_EXERCISE REQUIREMENTS_.
All of the data below is to be repeated exactly, except for the pictures.

_DATA EXTRACT_.
· · · · ·

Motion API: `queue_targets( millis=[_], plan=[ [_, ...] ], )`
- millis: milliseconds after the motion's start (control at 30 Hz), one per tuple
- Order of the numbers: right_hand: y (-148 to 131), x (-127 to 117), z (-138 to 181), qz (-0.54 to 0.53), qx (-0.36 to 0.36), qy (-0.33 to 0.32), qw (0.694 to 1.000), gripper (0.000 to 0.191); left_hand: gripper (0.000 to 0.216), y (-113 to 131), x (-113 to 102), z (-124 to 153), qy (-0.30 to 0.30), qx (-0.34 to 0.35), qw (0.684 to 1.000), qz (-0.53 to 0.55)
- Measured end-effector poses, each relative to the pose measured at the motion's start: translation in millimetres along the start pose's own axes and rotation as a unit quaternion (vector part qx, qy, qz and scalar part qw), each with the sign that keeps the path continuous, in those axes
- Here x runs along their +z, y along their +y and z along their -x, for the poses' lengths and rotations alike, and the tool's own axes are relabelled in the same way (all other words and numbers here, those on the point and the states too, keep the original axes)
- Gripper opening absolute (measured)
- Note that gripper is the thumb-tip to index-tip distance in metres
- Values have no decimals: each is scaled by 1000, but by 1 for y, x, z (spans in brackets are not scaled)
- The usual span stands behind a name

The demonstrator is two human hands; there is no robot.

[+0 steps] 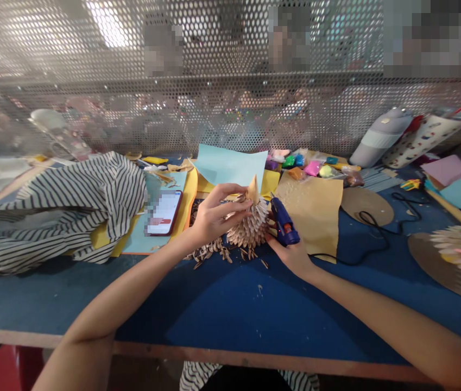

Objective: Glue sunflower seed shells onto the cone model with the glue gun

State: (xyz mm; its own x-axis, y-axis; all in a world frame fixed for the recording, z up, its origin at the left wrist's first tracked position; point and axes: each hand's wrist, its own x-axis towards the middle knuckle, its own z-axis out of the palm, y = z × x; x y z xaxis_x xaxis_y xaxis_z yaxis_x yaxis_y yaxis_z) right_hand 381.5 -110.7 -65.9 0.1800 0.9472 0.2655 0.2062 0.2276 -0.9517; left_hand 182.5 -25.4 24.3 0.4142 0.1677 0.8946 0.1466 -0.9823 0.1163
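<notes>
A rounded craft piece (pixel 248 231) covered in overlapping sunflower seed shells stands mid-table, with a beige pointed tip (pixel 253 191) on top. My left hand (pixel 216 212) is closed against its upper left side, fingers curled by the tip. In my right hand (pixel 293 258) is a blue hot glue gun (pixel 284 221), its nozzle pointing up beside the piece. Some right fingers reach behind the gun towards the piece's lower right side, and their contact is partly hidden. Loose seed shells (pixel 218 251) lie around the base.
A phone (pixel 165 213) and striped cloth (pixel 71 206) lie left. Bagged coloured clay (pixel 314 167) sits behind, near a perforated metal screen (pixel 230 119). The gun's black cord (pixel 371 244) trails right, past cardboard discs (pixel 368 205). A tumbler (pixel 380 138) stands back right.
</notes>
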Motion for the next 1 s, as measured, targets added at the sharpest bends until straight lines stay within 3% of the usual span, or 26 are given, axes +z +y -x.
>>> queue_targets(
  millis=[1000],
  plan=[
    [-6, 0, -1, -1, -6, -9, 1000, 40, 19, 2, -2, 0, -13, -15, 999, -28]
  ],
)
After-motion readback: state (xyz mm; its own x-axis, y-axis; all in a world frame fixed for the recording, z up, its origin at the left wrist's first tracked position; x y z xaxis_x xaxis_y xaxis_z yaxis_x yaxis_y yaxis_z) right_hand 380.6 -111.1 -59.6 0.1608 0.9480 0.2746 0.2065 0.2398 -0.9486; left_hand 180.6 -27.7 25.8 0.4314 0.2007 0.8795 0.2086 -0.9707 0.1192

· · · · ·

_WRITTEN ANSWER_.
Motion API: `queue_targets( millis=[_], plan=[ [_, ...] ], )`
- millis: milliseconds after the motion's start (control at 30 Hz), one per tuple
- Order of the numbers: right_hand: y (-148 to 131), x (-127 to 117), z (-138 to 181), qz (-0.54 to 0.53), qx (-0.36 to 0.36), qy (-0.33 to 0.32), qw (0.694 to 1.000), gripper (0.000 to 0.191); left_hand: gripper (0.000 to 0.216), y (-113 to 131), x (-113 to 102), z (-124 to 153), qy (-0.30 to 0.30), qx (-0.34 to 0.35), qw (0.684 to 1.000), qz (-0.53 to 0.55)
- Measured end-effector poses, each relative to the pose measured at the motion's start: translation in millimetres along the start pose's own axes and rotation as a unit quaternion (vector part qx, qy, qz and scalar part qw), each with the sign that keeps the path continuous, in those axes
- Here x runs along their +z, y along their +y and z along their -x, for the poses' lengths and rotations alike, and the tool's own axes are relabelled in the same way (all other words and numbers here, those on the point and the states too, keep the original axes)
- Gripper opening absolute (measured)
- Note that gripper is the thumb-tip to index-tip distance in metres
- Values have no decimals: each is scaled by 1000, but by 1 for y, x, z (spans in brackets are not scaled)
- The usual span stands behind a name

The demonstrator is two human hands; there is no robot.

[+0 steps] 

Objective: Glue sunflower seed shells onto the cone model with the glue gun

State: (xyz mm; its own x-axis, y-axis; all in a world frame fixed for the recording, z up, its origin at the left wrist's first tracked position; point and axes: each hand's wrist, its own x-axis towards the middle knuckle, its own z-axis out of the palm, y = z × x; x y z xaxis_x xaxis_y xaxis_z yaxis_x yaxis_y yaxis_z) right_hand 381.5 -110.7 -65.9 0.1800 0.9472 0.2655 0.2062 0.2276 -0.9517; left_hand 182.5 -25.4 24.3 0.4142 0.1677 0.8946 0.1466 -0.9823 0.1163
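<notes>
A rounded craft piece (pixel 248 231) covered in overlapping sunflower seed shells stands mid-table, with a beige pointed tip (pixel 253 191) on top. My left hand (pixel 216 212) is closed against its upper left side, fingers curled by the tip. In my right hand (pixel 293 258) is a blue hot glue gun (pixel 284 221), its nozzle pointing up beside the piece. Some right fingers reach behind the gun towards the piece's lower right side, and their contact is partly hidden. Loose seed shells (pixel 218 251) lie around the base.
A phone (pixel 165 213) and striped cloth (pixel 71 206) lie left. Bagged coloured clay (pixel 314 167) sits behind, near a perforated metal screen (pixel 230 119). The gun's black cord (pixel 371 244) trails right, past cardboard discs (pixel 368 205). A tumbler (pixel 380 138) stands back right.
</notes>
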Motion for the next 1 s, as measured, targets added at the sharpest bends until straight lines stay within 3% of the usual span, or 26 are given, axes +z +y -x.
>>> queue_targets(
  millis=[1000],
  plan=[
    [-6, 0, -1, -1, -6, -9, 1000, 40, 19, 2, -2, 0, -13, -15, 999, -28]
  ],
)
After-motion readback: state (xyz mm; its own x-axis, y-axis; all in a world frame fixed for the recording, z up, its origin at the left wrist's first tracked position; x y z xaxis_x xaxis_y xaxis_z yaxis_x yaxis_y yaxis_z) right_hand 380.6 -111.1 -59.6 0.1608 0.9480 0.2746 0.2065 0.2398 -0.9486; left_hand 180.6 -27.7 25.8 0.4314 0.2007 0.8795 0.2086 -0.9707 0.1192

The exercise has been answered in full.